Mike Taylor25 October 2024
Risk reserve

Australia’s largest superannuation funds have had a significant win with the Australian Prudential Regulation Authority (APRA) deciding that they will have to reserve less money than smaller funds within their Operational Risk Reserve to meet their Operational Risk Financial Requirement (ORFR).

The APRA decision will free-up billions of dollars across the biggest superannuation funds because instead of being required to reserve 0.25% of their funds under management (FUM) they will be able to reserve just 0.175%.

Indeed, APRA has published a table in which funds with less than $30 billion will be required to adhere to the existing 0.25% reserve, while those with $30 billion to $165 billion will be required to reserve 0.20%.

This means that major funds such as AustralianSuper and Australian Retirement Trust will be able to free up substantial capital from the middle of next year.

Outlining the move, APRA also signalled that it was going to trust funds to follow guidance rather than forcing them to make a specific request.

“Given this change, and noting APRA’s expectation that RSE licensees will determine their ORFR target amount in line with the guidance, APRA is no longer proposing that RSE licensees must engage with APRA prior to adopting a target amount lower than 0.25% of FUM,” it said.

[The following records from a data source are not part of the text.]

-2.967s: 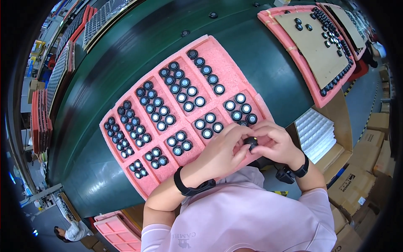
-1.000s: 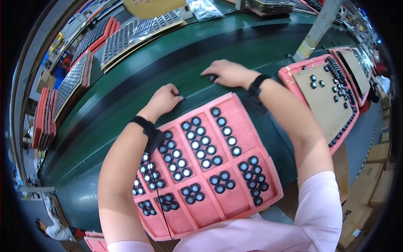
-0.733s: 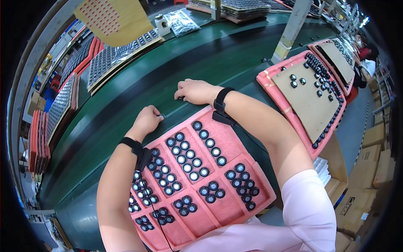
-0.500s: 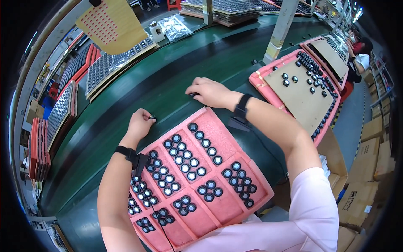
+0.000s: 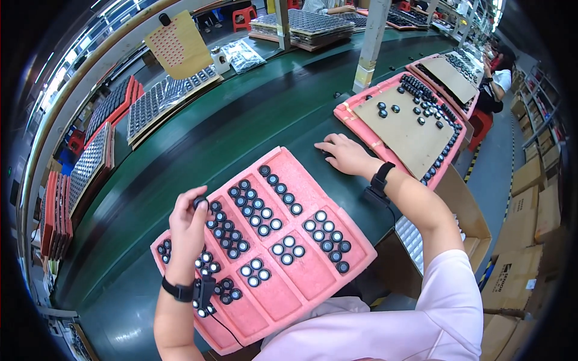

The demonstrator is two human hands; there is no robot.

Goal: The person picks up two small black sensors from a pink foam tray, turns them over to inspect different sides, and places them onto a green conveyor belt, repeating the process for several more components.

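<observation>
The left hand [image 5: 188, 219] pinches a small round black part [image 5: 200, 203] between thumb and fingers, by the far left edge of the pink foam tray [image 5: 304, 183]. The right hand [image 5: 349, 155] is low over the wide green belt [image 5: 271, 129], fingers bent; a bit of a dark piece [image 5: 327, 154] shows under them, but I cannot tell if they grip it. The black part looks light, hard and maybe slippery, so its round rim seems best to hold.

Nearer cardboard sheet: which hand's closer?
Right. The right hand is just left of the cardboard sheet; the left hand is farther left, at the edge of the near tray.
</observation>
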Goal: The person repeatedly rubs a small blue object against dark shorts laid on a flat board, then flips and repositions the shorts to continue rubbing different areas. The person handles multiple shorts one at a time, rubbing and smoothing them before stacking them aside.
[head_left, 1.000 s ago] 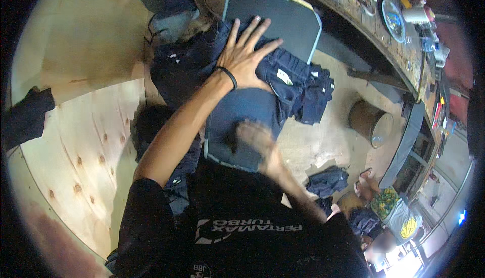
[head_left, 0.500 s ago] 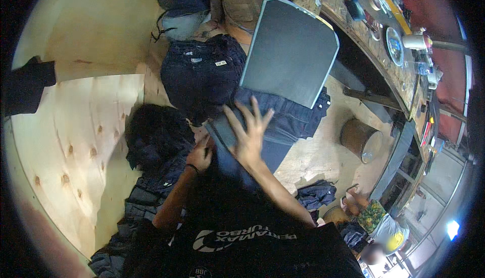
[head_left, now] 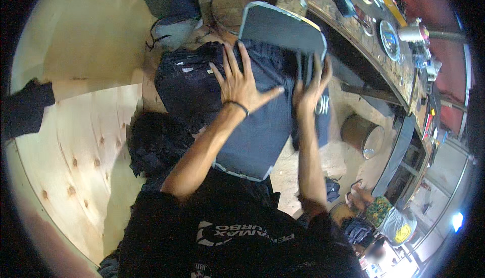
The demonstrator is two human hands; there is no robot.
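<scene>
A dark flat board [head_left: 283, 28] with a pale rim lies in front of me, its far end bare. Dark denim trousers [head_left: 270, 58] are spread across its middle. Flat on the dark cloth, toward its left side, rests my left hand [head_left: 238, 86], fingers and thumb spread. At the cloth's right side is my right hand [head_left: 309, 93], its fingers stretched out but smeared by motion; whether it presses the cloth I cannot tell. Neither hand grips anything. More dark trousers [head_left: 177, 83] with small pale labels lie left of the board.
A black heap [head_left: 154, 144] lies at the left beside a plywood panel [head_left: 83, 156]. To the right are a round brown drum [head_left: 362, 136] and a cluttered wooden workbench [head_left: 366, 58]. Another person in patterned shorts [head_left: 381, 211] sits at the lower right near dark cloth.
The dark trousers now reach farther up the board. My left hand has moved forward from the near left edge and spread open; my right hand has shifted to the right side.
</scene>
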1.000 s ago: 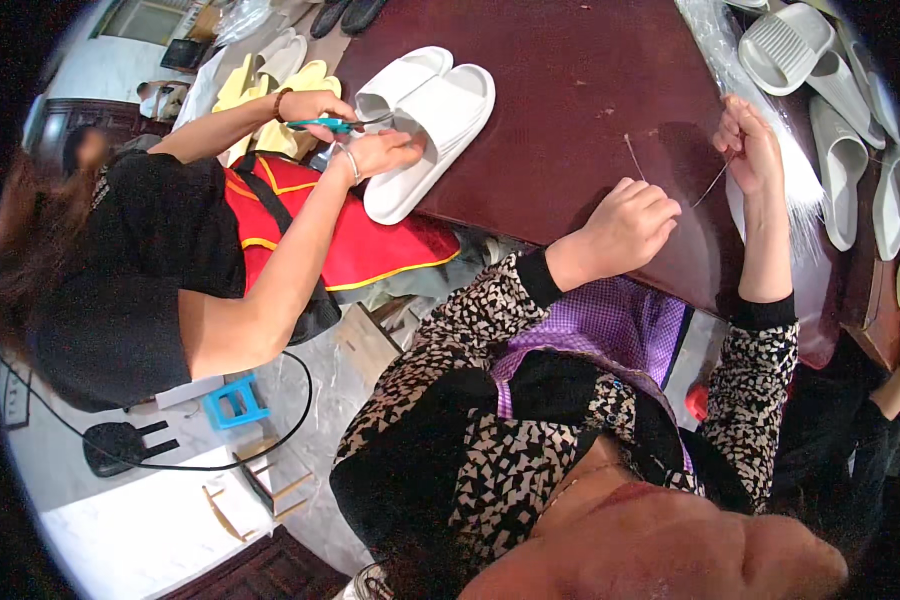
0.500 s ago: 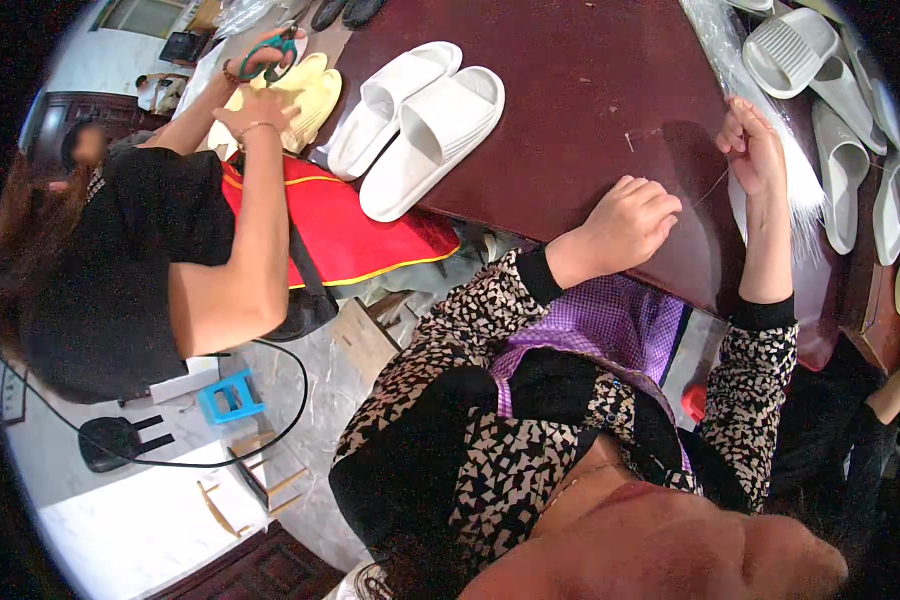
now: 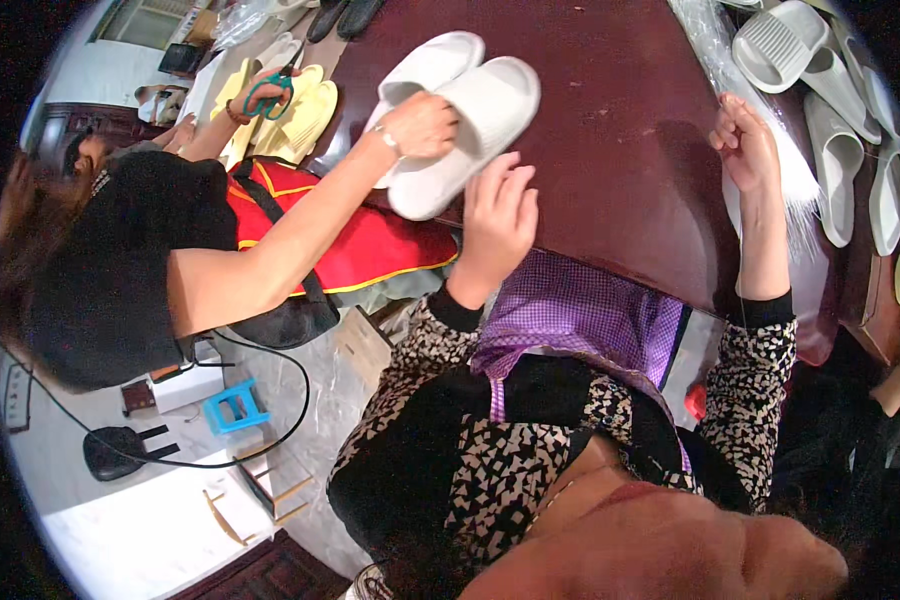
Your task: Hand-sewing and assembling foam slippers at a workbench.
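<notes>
My left hand (image 3: 502,225) is open, its fingers stretched up beside the near white slipper (image 3: 510,100); whether they touch it I cannot tell. A co-worker's hand (image 3: 420,125) reaches into that slipper, which lies against a second white slipper (image 3: 435,62). At the right of the dark red table (image 3: 610,130), my right hand (image 3: 745,145) is raised with fingertips pinched together. A fine thread (image 3: 740,245) appears to run down from it along my wrist. Any needle in the pinch is too small to make out.
In the co-worker's other hand are teal-handled scissors (image 3: 268,95), near yellow slippers (image 3: 305,115). Right of my right hand lie a bundle of white strands (image 3: 792,185), clear plastic wrap (image 3: 715,45) and several white slippers (image 3: 832,165). A blue stool (image 3: 237,405) stands on the floor.
My left hand has moved left to the white slippers, and its fingers have opened. The co-worker's hand has come over onto the slippers, which have shifted slightly right. My right hand has hardly moved.
</notes>
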A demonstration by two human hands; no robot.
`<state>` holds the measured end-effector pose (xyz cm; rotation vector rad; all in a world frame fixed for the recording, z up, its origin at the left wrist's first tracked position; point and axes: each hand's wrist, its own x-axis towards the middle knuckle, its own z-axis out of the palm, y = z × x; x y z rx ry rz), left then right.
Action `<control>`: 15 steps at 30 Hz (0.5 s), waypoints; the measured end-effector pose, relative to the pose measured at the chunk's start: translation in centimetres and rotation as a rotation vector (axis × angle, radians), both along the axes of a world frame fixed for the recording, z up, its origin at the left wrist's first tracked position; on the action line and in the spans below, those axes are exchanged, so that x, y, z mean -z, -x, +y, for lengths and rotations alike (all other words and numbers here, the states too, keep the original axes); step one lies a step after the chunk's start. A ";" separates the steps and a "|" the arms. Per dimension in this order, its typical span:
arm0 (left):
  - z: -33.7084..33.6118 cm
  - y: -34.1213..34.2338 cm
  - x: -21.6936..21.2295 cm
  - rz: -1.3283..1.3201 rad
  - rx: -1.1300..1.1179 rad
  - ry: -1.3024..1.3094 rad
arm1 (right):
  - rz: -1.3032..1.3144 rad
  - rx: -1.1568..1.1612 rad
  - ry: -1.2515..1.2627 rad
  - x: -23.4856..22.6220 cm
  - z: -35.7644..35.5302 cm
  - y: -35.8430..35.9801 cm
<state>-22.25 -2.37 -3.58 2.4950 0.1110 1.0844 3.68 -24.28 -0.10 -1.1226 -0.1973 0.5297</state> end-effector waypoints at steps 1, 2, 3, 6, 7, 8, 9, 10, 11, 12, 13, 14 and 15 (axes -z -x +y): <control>0.3 0.6 0.1 0.013 -0.044 -0.017 | -0.001 -0.002 -0.004 0.0 -0.1 0.0; 0.6 1.1 0.1 0.026 -0.083 -0.033 | -0.001 0.002 -0.007 0.1 -0.2 -0.1; 0.8 1.5 0.1 0.025 -0.074 -0.032 | -0.001 0.007 -0.010 0.2 -0.4 -0.1; 1.1 2.7 -0.3 0.078 -0.117 -0.007 | 0.001 0.026 -0.054 0.4 -0.4 -0.6; 1.1 2.8 -0.6 0.077 -0.096 -0.005 | 0.002 0.039 -0.074 0.5 -0.7 -0.8; 1.0 2.9 -1.0 0.090 -0.082 -0.006 | 0.000 0.062 -0.071 0.6 -0.9 -1.1; 0.9 2.8 -1.4 0.104 -0.066 -0.008 | -0.037 0.080 -0.062 0.6 -1.0 -1.5; 1.0 2.6 -1.7 0.117 -0.053 -0.009 | -0.073 0.093 -0.050 0.6 -1.0 -1.8; 1.2 2.2 -1.8 0.116 -0.029 -0.005 | -0.109 0.108 -0.038 0.7 -1.0 -2.0; 1.5 1.9 -2.0 0.139 0.007 -0.001 | -0.111 0.136 -0.031 0.6 -1.0 -1.9; 1.6 1.4 -2.1 0.164 0.043 0.003 | -0.177 0.199 0.020 0.4 -0.8 -1.8; 1.5 0.7 -2.1 0.188 0.078 0.005 | -0.242 0.261 0.072 0.3 -0.9 -1.6; 1.4 0.1 -2.4 0.189 0.094 0.004 | -0.241 0.278 0.075 0.2 -0.6 -1.4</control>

“APRA’s approach is intentionally simple, including an intent to reduce regulatory burden on RSE licensees in circumstances where there may not be commensurate prudential benefit.”

However, APRA noted that it has retained the requirement for RSE licensees to notify APRA prior to making a material change to the ORFR target amount.

“Finally, it remains the case under SPS 114 that APRA may require an RSE licensee to meet an ORFR target amount determined by APRA within a specified time where the RSE licensee’s target does not appropriately reflect the operational risks of the RSE licensee’s business operations,” the regulator said.

In its preamble to outlining the changes, APRA said it “has observed that, despite having built fully funded operational risk reserves, many RSE licensees have been reluctant to call on these reserves, even where they are entitled to do so.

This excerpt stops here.